Information supplied:
%%
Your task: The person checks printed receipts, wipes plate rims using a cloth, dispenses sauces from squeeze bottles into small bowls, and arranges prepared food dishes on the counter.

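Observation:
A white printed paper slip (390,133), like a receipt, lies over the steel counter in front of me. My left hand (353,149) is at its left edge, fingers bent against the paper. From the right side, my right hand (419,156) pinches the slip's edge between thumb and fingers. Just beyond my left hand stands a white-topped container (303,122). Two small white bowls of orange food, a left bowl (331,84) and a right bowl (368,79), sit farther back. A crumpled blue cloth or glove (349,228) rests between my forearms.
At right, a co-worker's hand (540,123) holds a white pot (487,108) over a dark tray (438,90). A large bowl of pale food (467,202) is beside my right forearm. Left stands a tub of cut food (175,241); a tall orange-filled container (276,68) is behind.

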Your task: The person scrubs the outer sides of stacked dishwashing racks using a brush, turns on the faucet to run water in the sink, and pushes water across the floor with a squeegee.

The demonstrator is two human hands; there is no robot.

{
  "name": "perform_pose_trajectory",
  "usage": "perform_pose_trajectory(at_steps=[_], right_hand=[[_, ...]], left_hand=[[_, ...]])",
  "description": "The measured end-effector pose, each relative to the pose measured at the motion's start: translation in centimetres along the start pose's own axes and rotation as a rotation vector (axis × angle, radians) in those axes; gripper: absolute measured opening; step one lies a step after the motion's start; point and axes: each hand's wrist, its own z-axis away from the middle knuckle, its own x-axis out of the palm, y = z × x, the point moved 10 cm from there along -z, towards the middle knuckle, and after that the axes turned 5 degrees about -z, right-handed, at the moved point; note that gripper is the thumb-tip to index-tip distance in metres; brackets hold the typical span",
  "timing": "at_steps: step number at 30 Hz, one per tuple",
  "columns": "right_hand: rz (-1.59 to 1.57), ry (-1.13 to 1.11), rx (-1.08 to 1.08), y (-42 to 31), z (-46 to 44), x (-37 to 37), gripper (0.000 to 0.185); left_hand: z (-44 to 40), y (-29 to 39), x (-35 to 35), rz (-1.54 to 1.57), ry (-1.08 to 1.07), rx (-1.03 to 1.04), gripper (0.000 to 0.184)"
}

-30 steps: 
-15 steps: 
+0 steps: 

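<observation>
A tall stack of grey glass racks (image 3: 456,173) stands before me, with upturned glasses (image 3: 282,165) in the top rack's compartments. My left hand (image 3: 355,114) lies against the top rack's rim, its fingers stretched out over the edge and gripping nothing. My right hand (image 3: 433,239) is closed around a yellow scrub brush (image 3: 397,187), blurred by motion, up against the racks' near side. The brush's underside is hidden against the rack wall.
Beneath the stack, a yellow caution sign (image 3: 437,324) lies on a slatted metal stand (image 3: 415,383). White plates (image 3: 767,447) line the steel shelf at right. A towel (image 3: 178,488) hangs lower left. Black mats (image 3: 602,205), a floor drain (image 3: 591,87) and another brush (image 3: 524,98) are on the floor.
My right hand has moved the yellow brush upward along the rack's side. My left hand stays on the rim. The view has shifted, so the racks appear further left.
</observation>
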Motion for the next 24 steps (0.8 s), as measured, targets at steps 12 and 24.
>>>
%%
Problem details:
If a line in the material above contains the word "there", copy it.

Response area:
The demonstrator is two human hands; there is no robot.
  "description": "The measured end-effector pose, each relative to the pose measured at the motion's start: translation in centimetres along the start pose's own axes and rotation as a rotation vector (axis × angle, radians) in those axes; gripper: absolute measured opening; step one lies a step after the motion's start; point and axes: each hand's wrist, its own z-axis away from the middle knuckle, its own x-axis out of the palm, y = z × x, the point moved 10 cm from there along -z, towards the middle knuckle, and after that the axes turned 5 degrees about -z, right-handed, at the moved point; note that gripper is the thumb-tip to index-tip distance in metres; brackets hold the typical span",

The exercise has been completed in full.